Improve Your Skin While You Sleep

Turns out there is such a thing as “beauty sleep.” Make it count with the right products and nighttime routine.

Medically Reviewed by Laura J. Martin, MD on November 27, 2012
3 min read

Perhaps Sleeping Beauty was ahead of her time. All of those extra hours of shut-eye could have been the secret to her flawless beauty.

But is more shut-eye the new fountain of youth? Possibly. According to at least one study, sleep deprivation shows up on your face. Participants rated photos of sleep-deprived faces as less attractive, less healthy, and more tired.

Many of us aren't getting enough sleep. The National Sleep Foundation estimates that only about a quarter of Americans get eight hours of sleep a night. Recent research shows that good sleepers tend to live longer too.

"When you're physically and mentally fatigued, then that stress shows itself," says dermatologist Susan H. Weinkle, MD. "It definitely shows on your face."

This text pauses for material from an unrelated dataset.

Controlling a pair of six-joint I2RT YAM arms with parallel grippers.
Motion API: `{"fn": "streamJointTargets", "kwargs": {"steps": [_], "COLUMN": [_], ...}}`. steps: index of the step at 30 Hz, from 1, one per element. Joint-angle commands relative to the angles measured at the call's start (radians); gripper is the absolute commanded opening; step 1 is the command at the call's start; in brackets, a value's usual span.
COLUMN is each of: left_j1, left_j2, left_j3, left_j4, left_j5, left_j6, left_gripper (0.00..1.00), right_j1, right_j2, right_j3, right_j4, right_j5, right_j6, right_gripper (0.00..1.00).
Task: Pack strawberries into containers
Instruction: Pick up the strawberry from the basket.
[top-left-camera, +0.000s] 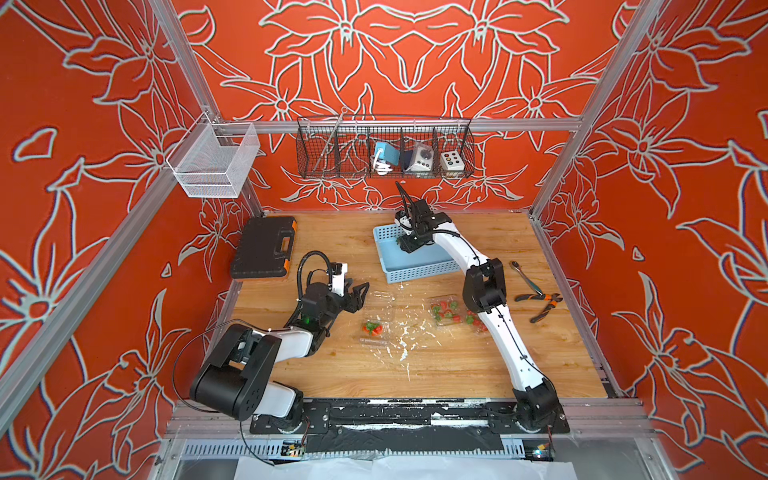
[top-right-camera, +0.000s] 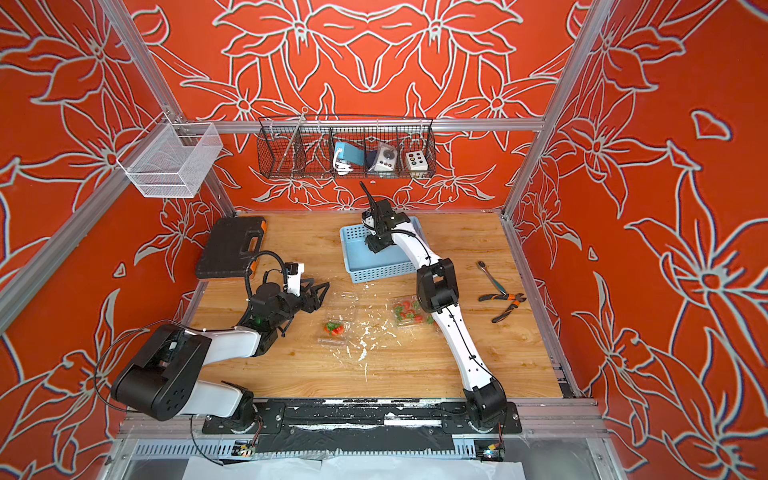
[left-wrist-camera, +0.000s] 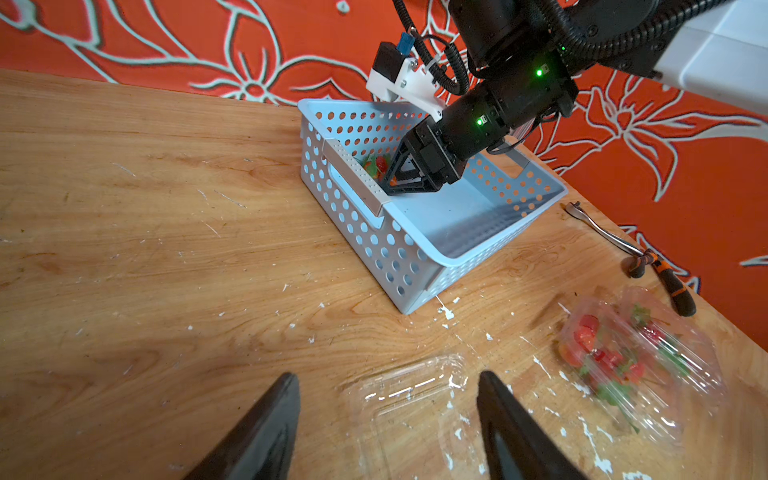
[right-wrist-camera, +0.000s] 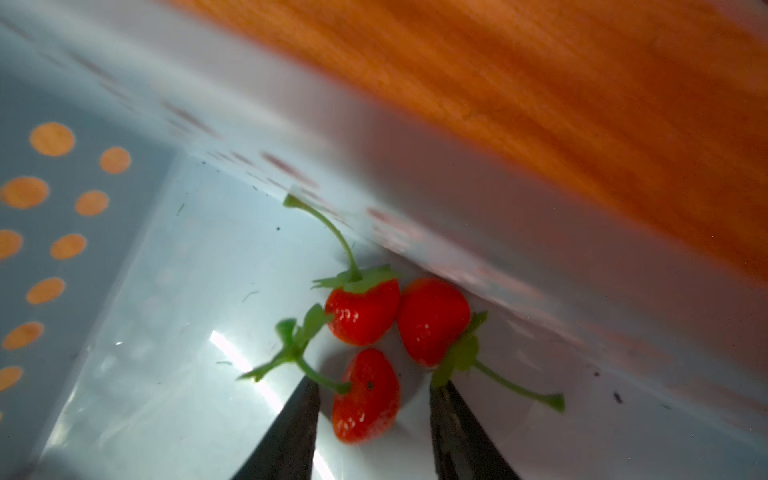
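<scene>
The right claw (right-wrist-camera: 374, 384) is found parted and empty, astride 1 strawberry (right-wrist-camera: 365, 399) lying in the blue basket (right-wrist-camera: 174, 270); 2 neighbouring berries (right-wrist-camera: 363, 316) just beside could be pinched or dragged along on closure.

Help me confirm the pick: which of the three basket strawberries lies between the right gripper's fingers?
The single strawberry flanked by the right gripper; the other two lie side by side beyond it, by the basket wall.

The white-flecked wooden counter (top-left-camera: 332, 245) carries a black orange-latched tool case (top-left-camera: 262, 248) far left and a light-blue perforated plastic basket (top-left-camera: 419, 272) at the back. Nearer lie clear plastic clamshell containers (top-left-camera: 380, 301), with orange-handled pliers (top-left-camera: 540, 304) and a silver wrench (top-left-camera: 524, 277) right.
</scene>
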Motion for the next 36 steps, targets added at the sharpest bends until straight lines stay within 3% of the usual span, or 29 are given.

Nighttime is the best time to let your skin replenish itself and reap anti-aging benefits. Your body doesn't have to deal with daytime environmental stressors, like sunlight, pollution, and extreme temperatures. Dermatologist Amy Derick, MD, says that while you sleep, your skin gets a reprieve from the trauma of the day.

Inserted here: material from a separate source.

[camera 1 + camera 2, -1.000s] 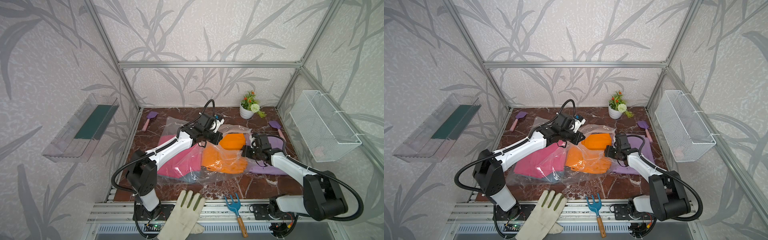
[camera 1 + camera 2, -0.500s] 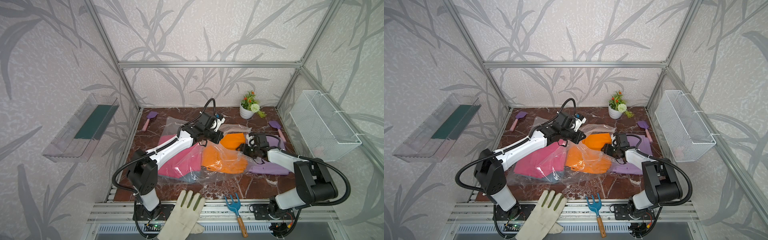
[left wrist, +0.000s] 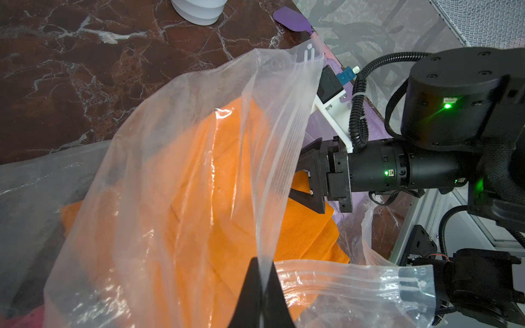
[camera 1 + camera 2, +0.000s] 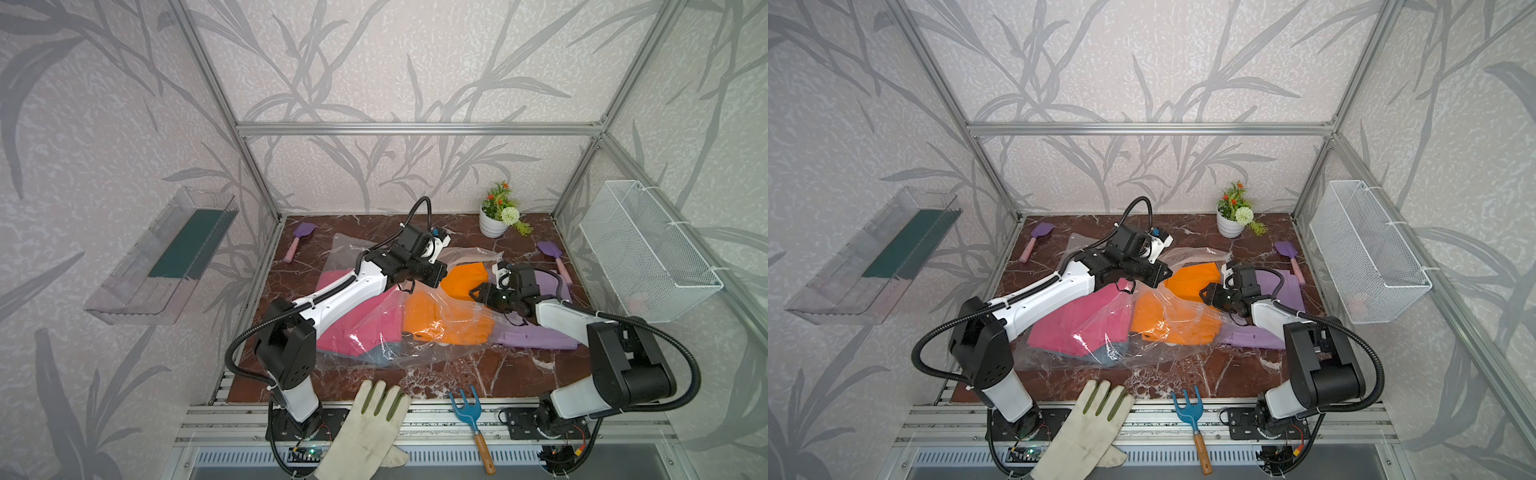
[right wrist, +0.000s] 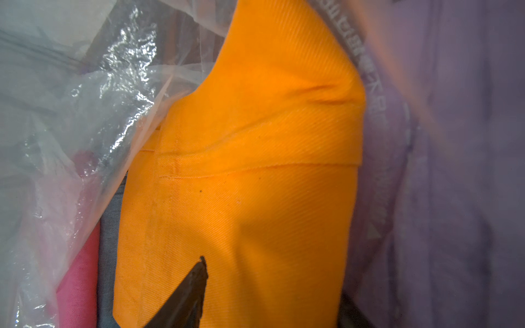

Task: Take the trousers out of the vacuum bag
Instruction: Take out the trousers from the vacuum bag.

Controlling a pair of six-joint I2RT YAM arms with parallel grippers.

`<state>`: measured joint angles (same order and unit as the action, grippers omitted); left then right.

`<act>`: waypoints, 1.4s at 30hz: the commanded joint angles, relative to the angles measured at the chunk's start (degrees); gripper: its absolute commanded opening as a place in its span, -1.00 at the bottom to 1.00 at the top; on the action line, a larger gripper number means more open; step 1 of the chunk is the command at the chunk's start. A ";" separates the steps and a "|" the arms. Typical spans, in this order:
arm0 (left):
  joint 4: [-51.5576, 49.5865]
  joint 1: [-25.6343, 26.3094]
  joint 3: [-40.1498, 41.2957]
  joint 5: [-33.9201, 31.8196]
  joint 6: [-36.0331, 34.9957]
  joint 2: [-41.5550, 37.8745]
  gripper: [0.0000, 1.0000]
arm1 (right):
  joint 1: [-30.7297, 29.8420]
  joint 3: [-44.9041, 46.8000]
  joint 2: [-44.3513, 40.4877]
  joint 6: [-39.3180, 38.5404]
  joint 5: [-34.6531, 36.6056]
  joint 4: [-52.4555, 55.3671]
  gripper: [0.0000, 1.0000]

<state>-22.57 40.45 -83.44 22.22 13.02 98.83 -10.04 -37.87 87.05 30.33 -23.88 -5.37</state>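
In a top view, the clear vacuum bag [image 4: 432, 353] sprawls mid-table. The pink trousers [image 4: 353, 324] and denim trousers [image 4: 376, 353] are inside, the orange trousers [image 4: 440, 320] at its mouth, and the lilac trousers [image 4: 536, 338] outside beside it. A cream glove [image 4: 365, 424] and a blue hand rake [image 4: 469, 409] lie at the near edge, out of the way. From the left wrist, the left gripper [image 3: 260, 272] is clamped on the zip strip, lifting the mouth so the right gripper [image 3: 309, 174] can reach in, jaws apart astride the orange edge. From the right wrist, orange cloth fills that gap, perhaps untouched, and loose plastic crowds close.
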 commanded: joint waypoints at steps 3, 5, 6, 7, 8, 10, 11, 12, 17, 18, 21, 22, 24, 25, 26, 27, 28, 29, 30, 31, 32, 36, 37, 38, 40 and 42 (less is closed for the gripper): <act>-1.22 0.16 -1.57 0.53 -0.97 0.70 -1.00 | -0.15 -1.38 4.13 0.27 -0.14 -1.30 0.22; -1.19 0.16 -1.51 0.30 -0.95 0.67 -1.00 | -0.45 -1.63 5.14 0.17 0.19 -1.05 0.22; -1.22 0.16 -1.47 0.29 -0.94 0.67 -1.00 | -0.57 -1.65 5.48 0.09 0.15 -1.20 0.22; -1.17 0.16 -1.53 0.28 -0.89 0.73 -1.00 | -0.80 -1.60 5.72 0.08 0.14 -1.52 0.22; -1.18 0.16 -1.55 0.28 -0.83 0.73 -1.00 | -1.07 -1.61 5.92 0.08 0.10 -1.74 0.22; -1.11 0.16 -1.55 0.20 -0.89 0.83 -1.00 | -1.38 -1.46 5.92 0.15 -0.32 -2.81 0.18; -1.11 0.16 -1.56 0.21 -0.80 0.81 -1.00 | -1.47 -1.34 5.94 0.33 -0.66 -3.55 0.08; -1.09 0.18 -1.55 0.20 -0.78 0.78 -1.00 | -1.56 -1.27 5.99 0.43 -1.13 -4.09 -0.09; -1.05 0.19 -1.49 -0.29 -0.71 0.93 -1.00 | -1.56 -0.75 3.13 0.33 -1.03 -4.83 -0.82; -1.02 0.20 -1.42 -0.50 -0.62 1.01 -1.00 | -1.56 -0.75 1.70 -0.18 -0.46 -4.06 -0.87; -0.91 0.17 -1.46 -1.06 -0.19 1.41 -1.00 | -1.56 -1.45 -3.35 -2.10 1.13 0.00 -0.93; -0.90 0.16 -1.59 -1.31 0.05 1.62 -1.00 | -1.61 -1.74 -4.96 -2.64 1.64 1.60 -0.96; -0.99 0.16 -2.11 -1.89 0.59 2.47 -1.00 | -1.56 -2.36 -8.73 -3.59 2.71 4.80 -0.99; -1.09 0.16 -2.38 -2.19 0.82 2.81 -1.00 | -1.56 -2.67 -10.32 -3.93 3.18 6.03 -0.99; -1.21 0.20 -2.79 -2.90 1.24 3.41 -1.00 | -1.64 -2.97 -12.10 -4.20 3.63 7.41 -0.99; -1.40 0.18 -3.26 -3.77 1.62 4.00 -1.00 | -1.72 -3.30 -13.64 -4.45 4.03 8.87 -0.99; -1.58 0.21 -3.62 -4.49 1.89 4.50 -1.00 | -1.82 -3.53 -15.03 -4.65 4.24 9.99 -0.98; -1.68 0.24 -4.11 -5.12 2.25 5.08 -1.00 | -1.98 -3.66 -16.47 -4.75 4.44 10.84 -0.98; -1.80 0.25 -4.57 -5.36 2.44 5.66 -1.00 | -2.16 -3.84 -17.74 -4.92 4.75 11.64 -0.99; -1.83 0.25 -4.91 -5.31 2.60 6.00 -1.00 | -2.25 -4.03 -18.75 -5.09 5.09 12.39 -0.98; -1.61 0.25 -5.13 -5.35 2.71 6.33 -1.00 | -2.41 -4.22 -19.83 -5.31 5.68 13.34 -0.98; -1.12 0.50 -5.09 -5.69 2.39 7.09 -1.00 | -2.38 -5.65 -23.45 -6.60 8.34 16.98 -0.98; -1.11 0.59 -4.97 -5.86 2.13 7.12 -1.00 | -2.35 -6.17 -24.10 -6.91 9.03 17.89 -0.98; -1.16 0.70 -4.74 -6.17 1.78 7.25 -1.00 | -2.34 -6.76 -24.71 -7.27 9.62 18.64 -0.98; -1.07 1.01 -4.30 -6.84 1.08 7.24 -1.00 | -2.35 -7.62 -25.69 -7.69 10.37 19.39 -0.98; -0.91 1.37 -3.84 -7.29 0.31 7.07 -1.00 | -2.35 -8.76 -26.01 -7.90 11.00 20.02 -0.97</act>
<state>-22.65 41.08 -87.20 16.47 14.87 105.45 -12.34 -42.50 63.57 24.14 -14.63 15.14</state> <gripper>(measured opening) 0.048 0.166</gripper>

Make the most of your nighttime hours to get the beauty sleep you need.

  • Clean your face. It's important to establish a nighttime regimen to remove makeup and build-up from the day. Mascara is the biggest culprit, Weinkle says. Use a soft cloth or mild cleanser to gently wash your skin. A fresh surface will allow creams and lotions to penetrate better. Be diligent about cleaning your face nightly. "Like brushing your teeth, it has to be a habit," Weinkle says. "It doesn't have to be a lengthy routine. Just keep it nice and simple."
  • Moisturize. Facial moisturizers should be a girl's best friend. The more you hydrate, the better, Weinkle says. Pay special attention to the area around your lips -- try a lip conditioner -- and eyes. A moisturizer with caffeine can help with puffiness around the eyes, she says.
  • Use retinoids at night. If you only use one product before bed, make it a topical retinoid, Weinkle says. Applying topical retinoids at bedtime, such as tretinoin, or products with retinol, derived from Vitamin A, is recommended because they are light-sensitive and aren't as effective when exposed to UV rays or fluorescent light. Retinoic acid lightens brown spots, thickens the epidermis, makes the skin look more youthful, and stimulates collagen production, she says.
  • Take your vitamins. Dark circles under the eyes are a common complaint associated with lack of sleep. So what's a tired woman to do? One study found that women who applied an under-eye cream containing vitamin K and retinol nightly for 12 weeks saw a marked improvement in their dark circles.
  • Switch your sleep position. Sleeping regularly on your side or stomach can cause noticeable sleep lines to appear across your forehead and around the sides of the nose and chin. Sleep lines result from the pressure of lying on a pillow, Derick says. Try sleeping on your back to smooth out and avoid facial wrinkles.
  • Check your bedroom environment. Dry air from internal heat can wreak havoc on your skin, especially common during the winter months. Consider adding a humidifier to your bedroom. The extra moisture in the air will help prevent your skin from drying out. Derick recommends wearing cotton pajamas instead of polyester fabric. It keeps your skin more hydrated, she says.
  • Brew your own home remedy. Joanna Czech, an esthetician in New York City, highly recommends utilizing scrubs with oatmeal and dandelion tea bags to reduce puffy eyes. She creates her own healing mask for bedtime using a combination of oatmeal, flaxseed, and hot water. Soak your feet with Epsom salt at night and sprinkle in sage if you tend to sweat a lot. Add lavender to create a spa environment, she says.